Makoshika State Park

"Everyone goes west in Montana for the mountains; I drove east into the badlands and found the state's strangest country almost entirely to myself."

Montana sells itself on mountains. The brochures are all snow peaks and clear rivers and the kind of pine forest that smells like a candle. So when I told a man in Bozeman that I was driving east to Glendive, he looked at me the way you might look at someone who has announced plans to vacation in a parking lot. There is nothing out there, he said. He was wrong, but I understood the mistake. What is out there is so different from the rest of the state that it barely registers as the same place.

Makoshika is Montana’s largest state park, tucked into the southeastern corner near the North Dakota line, and it is badlands — eroded ridges and hoodoos and dry gullies carved out of soft sedimentary rock laid down sixty-some million years ago. The name comes from a Lakota phrase meaning bad land or bad earth, and standing on the rim you understand both the literal and the affectionate sense of it. It is bad land for farming and worse for walking carelessly. It is very good land for sitting still and watching shadows move across stone.

The country at the edge of the state

I drove the loop road through the park in the early evening, when the low sun does what it always does to badlands, which is turn the muted gray and tan layers into bands of gold and rose. The road climbs from the visitor center up onto the ridges, and at the high points you look out over a tangle of eroded formations dropping away in every direction, the Yellowstone River valley somewhere beyond, the sky doing the enormous thing that skies do out here. I had it to myself. One other car passed in two hours.

A winding park road climbing through eroded badland formations at Makoshika State Park in warm evening light

This is dinosaur country in the most literal sense. The rock here is the Hell Creek Formation, the same layer that has produced some of the most famous fossils in North America, including a Tyrannosaurus and the triceratops skull on display in the visitor center. I am not, by nature, a person who gets excited about rocks. But there is something genuinely sobering about walking a trail and realizing that the eroding hillside beside you is, statistically, full of bones, and that every rain reveals a little more of a world that ended long before anything resembling us showed up.

Walking the badlands

The trails are short but the terrain is unforgiving — loose, steep, and entirely without shade. I hiked the Cap Rock Trail, a modest loop that crosses a natural bridge and threads between pinnacles, and even in the cool of evening I went through more water than I expected. The clay underfoot turns to a slick, sticky paste when wet, locally and accurately called gumbo, and the rangers will tell you with feeling not to drive the dirt roads after rain unless you enjoy walking back.
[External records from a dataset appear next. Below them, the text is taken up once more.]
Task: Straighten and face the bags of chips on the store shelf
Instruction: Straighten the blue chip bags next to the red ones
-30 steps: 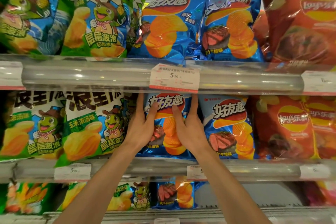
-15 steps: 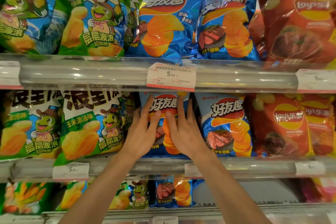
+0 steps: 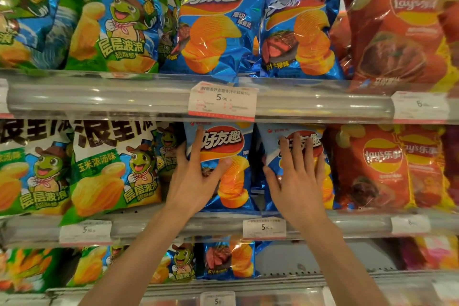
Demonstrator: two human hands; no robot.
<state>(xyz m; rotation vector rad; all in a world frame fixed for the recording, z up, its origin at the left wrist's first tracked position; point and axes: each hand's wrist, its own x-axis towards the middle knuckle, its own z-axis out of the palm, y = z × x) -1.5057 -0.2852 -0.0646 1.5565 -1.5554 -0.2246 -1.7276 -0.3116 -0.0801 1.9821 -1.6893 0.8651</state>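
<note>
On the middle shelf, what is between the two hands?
In the head view: orange chip artwork of the left blue bag, then a dark gap before the right blue bag.

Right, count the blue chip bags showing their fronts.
5: two on the top shelf, two on the middle shelf, under the left hand and right hand, one below. More may sit behind.
</note>
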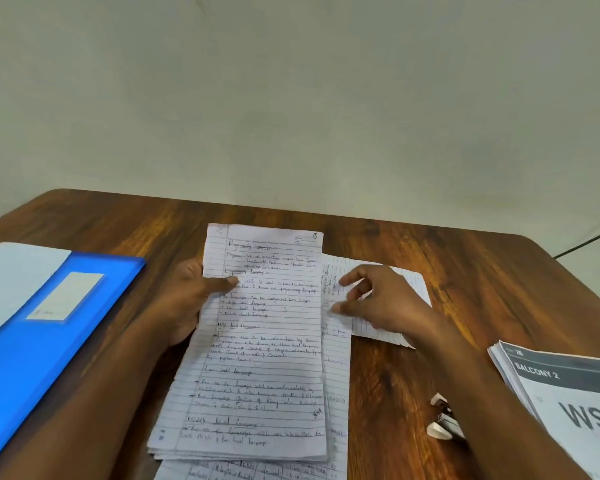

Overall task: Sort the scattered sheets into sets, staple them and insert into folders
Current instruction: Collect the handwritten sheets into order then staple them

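Worktop point(430, 271): wooden, carrying a blue folder point(32, 341).
Left hand point(184, 299): thumb pinching handwritten sheets point(257, 358).
Right hand point(378, 299): fingers spread, loosely bent, over loose page point(409, 289).

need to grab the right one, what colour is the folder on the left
Bright blue, with a pale label on its cover; the folder shows in the head view.

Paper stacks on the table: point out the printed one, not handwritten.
The stack of printed sheets at the table's right edge, headed "BALCONY 2" on a grey band. The stack in the left hand is lined, handwritten notes.
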### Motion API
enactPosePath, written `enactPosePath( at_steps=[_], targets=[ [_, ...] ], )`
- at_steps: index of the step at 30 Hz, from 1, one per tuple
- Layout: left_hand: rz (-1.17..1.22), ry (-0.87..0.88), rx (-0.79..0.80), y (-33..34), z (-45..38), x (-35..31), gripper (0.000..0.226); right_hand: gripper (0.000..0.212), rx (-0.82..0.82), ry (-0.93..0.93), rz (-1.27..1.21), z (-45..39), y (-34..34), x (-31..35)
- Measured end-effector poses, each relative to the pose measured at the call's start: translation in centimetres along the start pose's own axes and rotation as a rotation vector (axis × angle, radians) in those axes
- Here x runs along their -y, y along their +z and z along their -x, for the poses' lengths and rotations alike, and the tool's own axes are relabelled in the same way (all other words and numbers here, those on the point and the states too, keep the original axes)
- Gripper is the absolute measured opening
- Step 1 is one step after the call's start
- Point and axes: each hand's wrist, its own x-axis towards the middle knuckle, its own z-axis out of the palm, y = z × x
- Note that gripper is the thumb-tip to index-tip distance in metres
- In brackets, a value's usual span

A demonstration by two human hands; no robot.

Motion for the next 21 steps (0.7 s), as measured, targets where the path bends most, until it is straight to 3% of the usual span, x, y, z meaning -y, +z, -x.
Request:
enactPosePath(
  at_steps=[3,5,21],
  targets=[
    [0.044,0.0,0.018,-0.2,-0.2,0.2,0.033,0.074,0.059,-0.015,0.222,0.2,0.4,-0.1],
    [0.082,0.002,0.023,-0.4,-0.4,0.4,0.037,0.08,0.047,-0.024,0.281,0.1,0.7,-0.2],
    [0.191,0.067,0.087,-0.8,-0.3,0.8,0.053,0.059,0.007,0.108,0.009,-1.2,0.1,-2.1]
  ],
)
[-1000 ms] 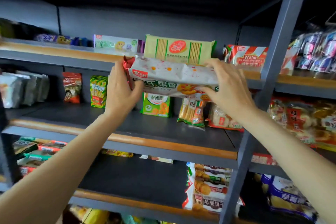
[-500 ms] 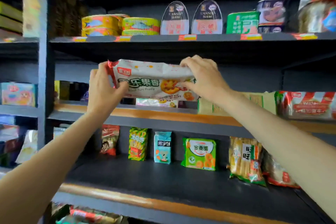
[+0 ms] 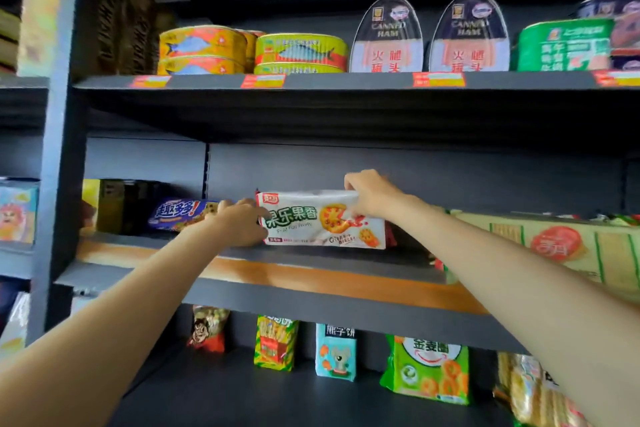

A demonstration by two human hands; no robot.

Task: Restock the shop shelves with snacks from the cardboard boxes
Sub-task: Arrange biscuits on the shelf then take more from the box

A natural rock bridge and tall eroded pinnacles along a footpath at Makoshika State Park with sparse juniper

There is a small campground inside the park, quiet and basic, and I spent the night there listening to nothing at all, which after a week of mountain-town traffic was its own kind of luxury. In the morning the light came up gold again, the formations threw long shadows, and a single mule deer picked its way along a ridgeline as if it owned the place. I suppose it does.

When to go

Late spring and early autumn are the sweet spots — the badlands bake in midsummer, with little shade and serious heat, and winter brings cold and the risk of impassable gumbo roads. May and September give comfortable hiking temperatures and the best light. Go early or late in the day for both the heat and the color, carry far more water than you think you need, and check the road conditions before driving the unpaved sections after any rain.